“Most [consumers] who are going to use e-mail have already started, the trick is to find them and keep them,” said Chris Baggott, co-founder and chief marketing officer of e-mail marketing firm ExactTarget at the session”How to Multiply Your E-mail Marketing Returns with Proven Practices and Methods” at the Annual Catalog Conference held last month in Orlando, Fla. Additionally, each person who uses e-mail opts-in to only about six e-mail newsletters, and within that, most don’t opt-in for more than one of the same type, noted Baggott.
So how do you get customers to sign up for and respond to your message instead of your competitors? Baggott offered the following best practices for catalogers looking to expand their e-mail marketing universes.
* Tweak your Web site. “If e-mail acquisition has tapered off on your site, rethink the way you ask for customers’ addresses,” said Baggott. Use cookies to track where your customers travel on your site. If a customer hasn’t given you her e-mail address, what pages did she visit and what items did she view? Use that information to create landing pages for return visitors asking for their e-mail addresses in return for information relevant to their interests.

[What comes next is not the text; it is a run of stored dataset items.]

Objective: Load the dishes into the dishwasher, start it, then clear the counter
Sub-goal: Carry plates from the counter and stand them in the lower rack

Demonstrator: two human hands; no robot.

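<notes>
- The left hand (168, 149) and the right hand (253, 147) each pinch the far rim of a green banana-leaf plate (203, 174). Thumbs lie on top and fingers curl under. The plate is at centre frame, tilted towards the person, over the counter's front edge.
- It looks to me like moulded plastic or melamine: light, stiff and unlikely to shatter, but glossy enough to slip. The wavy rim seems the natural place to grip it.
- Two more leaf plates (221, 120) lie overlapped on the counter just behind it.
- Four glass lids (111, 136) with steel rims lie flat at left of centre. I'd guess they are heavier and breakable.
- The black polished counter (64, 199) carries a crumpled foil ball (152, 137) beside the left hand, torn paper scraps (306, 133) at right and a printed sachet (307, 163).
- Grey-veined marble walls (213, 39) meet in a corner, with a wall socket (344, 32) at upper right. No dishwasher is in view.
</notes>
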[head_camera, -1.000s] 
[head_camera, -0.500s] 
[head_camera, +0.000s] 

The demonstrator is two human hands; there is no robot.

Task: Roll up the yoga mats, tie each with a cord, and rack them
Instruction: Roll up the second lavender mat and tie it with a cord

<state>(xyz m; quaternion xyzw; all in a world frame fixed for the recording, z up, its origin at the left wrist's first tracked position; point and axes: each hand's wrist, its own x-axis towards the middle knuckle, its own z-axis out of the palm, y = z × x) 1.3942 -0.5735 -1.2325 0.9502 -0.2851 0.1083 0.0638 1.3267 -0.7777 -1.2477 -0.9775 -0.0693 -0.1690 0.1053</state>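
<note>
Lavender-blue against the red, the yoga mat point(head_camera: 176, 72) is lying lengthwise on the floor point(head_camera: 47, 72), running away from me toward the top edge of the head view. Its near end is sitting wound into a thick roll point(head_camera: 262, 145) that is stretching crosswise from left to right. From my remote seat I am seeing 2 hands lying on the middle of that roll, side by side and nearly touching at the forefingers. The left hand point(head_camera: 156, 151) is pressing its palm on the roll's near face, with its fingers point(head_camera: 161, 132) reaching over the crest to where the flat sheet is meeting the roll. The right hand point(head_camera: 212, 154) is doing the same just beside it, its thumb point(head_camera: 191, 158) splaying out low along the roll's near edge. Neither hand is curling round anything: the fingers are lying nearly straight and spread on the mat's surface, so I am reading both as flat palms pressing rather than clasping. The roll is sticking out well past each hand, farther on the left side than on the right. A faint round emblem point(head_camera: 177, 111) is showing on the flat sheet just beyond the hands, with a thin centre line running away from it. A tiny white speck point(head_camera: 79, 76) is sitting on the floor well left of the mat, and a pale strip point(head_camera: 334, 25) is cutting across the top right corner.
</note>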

* Don’t ask for too much. People are often reluctant to hand over too much information about themselves too quickly. “All you really need is a name, an e-mail address and a ZIP code,” said Baggott. “You can find the rest through a data-appending service.”
* Personalize your e-mails. E-mails containing content relevant to the customer can increase dramatically response to your campaigns, noted Baggott. “According to a study by DoubleClick, seven personalized substitutions in an e-mail can double its effectiveness,” he said. To make things easier, he said, dynamically generate your e-mails based on everything you know about your customers: what they’ve purchased before, what they’ve viewed on your site, or even where they’re located geographically.
* E-mail as often as you can. “The most important thing to remember is that you can e-mail as often as you have something to say,” noted Baggott. If an e-mail can build the relationship with the customer, rather than just hammer on them to buy from you, then send it, he said.
* Use multichannel analytics. Combine your e-mail analytics with your Web analytics, said Baggott.”It’s great to know that a customer clicked through two different links in your e-mail, but if another customer clicked on only one link and then spent 20 minutes on your site, which customer is better?” he asked. You need information from both your e-mail campaign and your Web site to make an informed decision.
* Humanize the e-mail experience. If a customer talks to a specific representative when she calls your contact center, try to have all e-mail communication appear to come from that same representative. “People buy from people,” pointed out Baggott, “and you’ll see a 60 percent lift in response to e-mails when people receive communication from a name they recognize.”